TASK DESCRIPTION: The listing below is to be reproduced in full, character for character.

=== Begin Enclosure ===

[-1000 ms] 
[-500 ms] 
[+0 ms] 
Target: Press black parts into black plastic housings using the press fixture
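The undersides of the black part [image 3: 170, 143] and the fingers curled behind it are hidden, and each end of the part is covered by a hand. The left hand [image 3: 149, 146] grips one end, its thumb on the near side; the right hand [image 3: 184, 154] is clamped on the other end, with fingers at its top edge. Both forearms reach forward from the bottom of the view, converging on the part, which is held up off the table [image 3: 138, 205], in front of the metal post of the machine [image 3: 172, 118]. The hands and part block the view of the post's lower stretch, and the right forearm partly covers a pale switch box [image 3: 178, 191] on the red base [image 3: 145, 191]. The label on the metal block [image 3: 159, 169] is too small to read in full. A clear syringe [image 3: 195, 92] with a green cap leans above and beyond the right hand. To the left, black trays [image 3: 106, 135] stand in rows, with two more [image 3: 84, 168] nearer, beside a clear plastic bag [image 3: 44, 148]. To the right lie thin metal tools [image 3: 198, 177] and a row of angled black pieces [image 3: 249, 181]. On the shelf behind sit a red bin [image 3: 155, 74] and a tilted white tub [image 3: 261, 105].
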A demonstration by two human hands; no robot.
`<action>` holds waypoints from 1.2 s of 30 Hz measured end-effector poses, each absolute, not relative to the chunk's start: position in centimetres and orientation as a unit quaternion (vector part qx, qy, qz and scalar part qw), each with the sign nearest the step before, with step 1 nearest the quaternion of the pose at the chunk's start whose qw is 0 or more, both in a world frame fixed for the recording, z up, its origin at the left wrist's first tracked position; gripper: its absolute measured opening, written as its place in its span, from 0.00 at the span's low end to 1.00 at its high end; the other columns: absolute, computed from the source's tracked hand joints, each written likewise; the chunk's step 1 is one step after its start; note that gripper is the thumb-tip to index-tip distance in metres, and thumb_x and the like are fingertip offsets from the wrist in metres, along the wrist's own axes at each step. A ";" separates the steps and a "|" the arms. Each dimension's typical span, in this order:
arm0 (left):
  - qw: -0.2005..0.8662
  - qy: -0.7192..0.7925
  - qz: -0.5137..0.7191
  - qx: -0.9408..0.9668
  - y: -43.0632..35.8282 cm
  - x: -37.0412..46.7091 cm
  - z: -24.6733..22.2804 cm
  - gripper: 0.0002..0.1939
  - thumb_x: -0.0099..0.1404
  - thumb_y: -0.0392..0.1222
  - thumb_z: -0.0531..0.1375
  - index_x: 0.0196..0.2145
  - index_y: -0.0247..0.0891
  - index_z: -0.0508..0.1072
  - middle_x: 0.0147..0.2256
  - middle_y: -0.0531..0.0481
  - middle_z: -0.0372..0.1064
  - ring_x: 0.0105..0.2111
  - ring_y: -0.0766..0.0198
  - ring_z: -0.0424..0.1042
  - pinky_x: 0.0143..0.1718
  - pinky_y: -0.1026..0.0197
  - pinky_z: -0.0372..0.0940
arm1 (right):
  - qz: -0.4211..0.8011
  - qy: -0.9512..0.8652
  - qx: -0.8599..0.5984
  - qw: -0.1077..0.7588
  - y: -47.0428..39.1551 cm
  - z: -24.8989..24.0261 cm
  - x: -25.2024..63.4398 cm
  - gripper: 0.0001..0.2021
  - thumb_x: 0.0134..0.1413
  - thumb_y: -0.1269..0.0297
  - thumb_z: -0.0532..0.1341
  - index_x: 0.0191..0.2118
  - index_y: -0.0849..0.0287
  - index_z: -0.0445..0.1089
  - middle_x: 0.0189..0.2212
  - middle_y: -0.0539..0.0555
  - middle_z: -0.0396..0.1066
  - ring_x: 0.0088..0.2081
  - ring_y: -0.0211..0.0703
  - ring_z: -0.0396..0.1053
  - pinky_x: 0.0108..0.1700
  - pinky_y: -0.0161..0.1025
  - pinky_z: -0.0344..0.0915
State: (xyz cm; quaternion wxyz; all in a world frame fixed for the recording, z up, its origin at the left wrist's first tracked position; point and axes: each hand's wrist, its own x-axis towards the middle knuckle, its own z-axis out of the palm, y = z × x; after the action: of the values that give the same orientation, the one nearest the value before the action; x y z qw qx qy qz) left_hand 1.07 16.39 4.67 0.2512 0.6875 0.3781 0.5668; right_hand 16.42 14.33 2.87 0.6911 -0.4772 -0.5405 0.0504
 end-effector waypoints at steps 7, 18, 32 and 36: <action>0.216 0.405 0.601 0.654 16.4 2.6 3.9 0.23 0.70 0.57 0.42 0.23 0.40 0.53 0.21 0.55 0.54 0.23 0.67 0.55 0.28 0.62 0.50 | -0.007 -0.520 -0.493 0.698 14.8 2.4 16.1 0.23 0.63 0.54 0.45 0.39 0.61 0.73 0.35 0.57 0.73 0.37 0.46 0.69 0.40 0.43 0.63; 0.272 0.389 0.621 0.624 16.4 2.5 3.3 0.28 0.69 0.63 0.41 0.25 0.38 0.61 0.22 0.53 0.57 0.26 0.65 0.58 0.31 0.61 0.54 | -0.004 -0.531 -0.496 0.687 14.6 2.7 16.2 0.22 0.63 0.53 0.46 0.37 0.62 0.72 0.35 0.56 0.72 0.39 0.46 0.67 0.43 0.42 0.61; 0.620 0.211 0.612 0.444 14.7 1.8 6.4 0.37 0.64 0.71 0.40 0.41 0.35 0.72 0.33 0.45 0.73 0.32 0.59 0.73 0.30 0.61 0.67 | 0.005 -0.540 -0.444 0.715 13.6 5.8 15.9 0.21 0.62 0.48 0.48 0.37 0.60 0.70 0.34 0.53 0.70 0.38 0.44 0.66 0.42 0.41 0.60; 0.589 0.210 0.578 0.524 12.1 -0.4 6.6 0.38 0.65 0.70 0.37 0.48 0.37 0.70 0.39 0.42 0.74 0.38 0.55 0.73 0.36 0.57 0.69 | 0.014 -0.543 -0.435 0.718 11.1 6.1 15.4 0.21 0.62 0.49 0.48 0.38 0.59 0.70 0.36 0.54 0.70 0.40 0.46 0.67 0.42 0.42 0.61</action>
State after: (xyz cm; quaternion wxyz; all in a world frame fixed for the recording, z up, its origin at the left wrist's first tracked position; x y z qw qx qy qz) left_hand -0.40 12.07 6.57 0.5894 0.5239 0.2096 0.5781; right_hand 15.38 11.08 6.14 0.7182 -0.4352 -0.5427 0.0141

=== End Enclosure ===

SOLUTION:
[-1000 ms] 
[-500 ms] 
[+0 ms] 
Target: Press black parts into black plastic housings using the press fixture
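The undersides of the black part [image 3: 170, 143] and the fingers curled behind it are hidden, and each end of the part is covered by a hand. The left hand [image 3: 149, 146] grips one end, its thumb on the near side; the right hand [image 3: 184, 154] is clamped on the other end, with fingers at its top edge. Both forearms reach forward from the bottom of the view, converging on the part, which is held up off the table [image 3: 138, 205], in front of the metal post of the machine [image 3: 172, 118]. The hands and part block the view of the post's lower stretch, and the right forearm partly covers a pale switch box [image 3: 178, 191] on the red base [image 3: 145, 191]. The label on the metal block [image 3: 159, 169] is too small to read in full. A clear syringe [image 3: 195, 92] with a green cap leans above and beyond the right hand. To the left, black trays [image 3: 106, 135] stand in rows, with two more [image 3: 84, 168] nearer, beside a clear plastic bag [image 3: 44, 148]. To the right lie thin metal tools [image 3: 198, 177] and a row of angled black pieces [image 3: 249, 181]. On the shelf behind sit a red bin [image 3: 155, 74] and a tilted white tub [image 3: 261, 105].
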A demonstration by two human hands; no robot.
`<action>` holds waypoints from 1.2 s of 30 Hz measured end-effector poses, each absolute, not relative to the chunk's start: position in centimetres and orientation as a unit quaternion (vector part qx, qy, qz and scalar part qw), each with the sign nearest the step before, with step 1 nearest the quaternion of the pose at the chunk's start whose qw is 0 or more, both in a world frame fixed for the recording, z up, its origin at the left wrist's first tracked position; gripper: its absolute measured opening, written as its place in its span, from 0.00 at the span's low end to 1.00 at its high end; the other columns: absolute, computed from the source's tracked hand joints, each written likewise; the chunk's step 1 is one step after its start; note that gripper is the thumb-tip to index-tip distance in metres, and thumb_x and the like are fingertip offsets from the wrist in metres, along the wrist's own axes at each step. A ";" separates the steps and a "|" the arms. Each dimension's typical span, in this order:
arm0 (left):
  - qw: -0.2005..0.8662
  - qy: -0.7192..0.7925
  - qz: -0.5137..0.7191
  - qx: -0.9408..0.9668
  - y: -43.0632..35.8282 cm
  - x: -37.0412..46.7091 cm
  - z: -24.6733..22.2804 cm
  - gripper: 0.0002..0.1939
  - thumb_x: -0.0099..0.1404
  - thumb_y: -0.0392..0.1222
  - thumb_z: -0.0531..0.1375
  - index_x: 0.0196..0.2145
  - index_y: -0.0247..0.0891
  - index_z: -0.0508..0.1072
  - middle_x: 0.0147..0.2256
  - middle_y: -0.0531..0.0481
  - middle_z: -0.0372..0.1064
  - ring_x: 0.0105..0.2111
  - ring_y: -0.0766..0.0198
  - ring_z: -0.0424..0.1042
  - pinky_x: 0.0143..0.1718
  - pinky_y: -0.1026..0.0197
  - pinky_z: -0.0372..0.0940
arm1 (right):
  - qz: -0.4211..0.8011
  - qy: -0.9512..0.8652
  - qx: -0.8599..0.5984
  - qw: -0.1077..0.7588
  - y: -47.0428..39.1551 cm
  - z: -24.8989..24.0261 cm
  - x: -25.2024..63.4398 cm
  - gripper: 0.0001..0.2021
  - thumb_x: 0.0134..0.1413
  - thumb_y: -0.1269..0.0297
  - thumb_z: -0.0532..0.1341
  - index_x: 0.0191..0.2118
  - index_y: -0.0849..0.0287
  - index_z: -0.0445..0.1089
  - middle_x: 0.0189..0.2212
  - middle_y: -0.0539..0.0555
  - middle_z: -0.0396..0.1066
  - ring_x: 0.0088..0.2081
  - ring_y: -0.0211..0.0703
  - ring_z: -0.0396..0.1053
  - pinky_x: 0.0108..0.1700
  - pinky_y: -0.0161..0.1025
  - pinky_z: -0.0344..0.0915
State: (xyz cm; quaternion wxyz; all in a world frame fixed for the recording, z up, its origin at the left wrist's first tracked position; point and axes: each hand's wrist, its own x-axis towards the middle knuckle, its own z-axis out of the palm, y = z × x; after the action: of the values that give the same orientation, the one nearest the value before the action; x y z qw qx qy qz) left_hand 1.07 16.39 4.67 0.2512 0.6875 0.3781 0.5668; right_hand 16.42 14.33 2.87 0.6911 -0.4772 -0.5405 0.0504
 end-effector waypoints at steps 7, 18, 32 and 36: <action>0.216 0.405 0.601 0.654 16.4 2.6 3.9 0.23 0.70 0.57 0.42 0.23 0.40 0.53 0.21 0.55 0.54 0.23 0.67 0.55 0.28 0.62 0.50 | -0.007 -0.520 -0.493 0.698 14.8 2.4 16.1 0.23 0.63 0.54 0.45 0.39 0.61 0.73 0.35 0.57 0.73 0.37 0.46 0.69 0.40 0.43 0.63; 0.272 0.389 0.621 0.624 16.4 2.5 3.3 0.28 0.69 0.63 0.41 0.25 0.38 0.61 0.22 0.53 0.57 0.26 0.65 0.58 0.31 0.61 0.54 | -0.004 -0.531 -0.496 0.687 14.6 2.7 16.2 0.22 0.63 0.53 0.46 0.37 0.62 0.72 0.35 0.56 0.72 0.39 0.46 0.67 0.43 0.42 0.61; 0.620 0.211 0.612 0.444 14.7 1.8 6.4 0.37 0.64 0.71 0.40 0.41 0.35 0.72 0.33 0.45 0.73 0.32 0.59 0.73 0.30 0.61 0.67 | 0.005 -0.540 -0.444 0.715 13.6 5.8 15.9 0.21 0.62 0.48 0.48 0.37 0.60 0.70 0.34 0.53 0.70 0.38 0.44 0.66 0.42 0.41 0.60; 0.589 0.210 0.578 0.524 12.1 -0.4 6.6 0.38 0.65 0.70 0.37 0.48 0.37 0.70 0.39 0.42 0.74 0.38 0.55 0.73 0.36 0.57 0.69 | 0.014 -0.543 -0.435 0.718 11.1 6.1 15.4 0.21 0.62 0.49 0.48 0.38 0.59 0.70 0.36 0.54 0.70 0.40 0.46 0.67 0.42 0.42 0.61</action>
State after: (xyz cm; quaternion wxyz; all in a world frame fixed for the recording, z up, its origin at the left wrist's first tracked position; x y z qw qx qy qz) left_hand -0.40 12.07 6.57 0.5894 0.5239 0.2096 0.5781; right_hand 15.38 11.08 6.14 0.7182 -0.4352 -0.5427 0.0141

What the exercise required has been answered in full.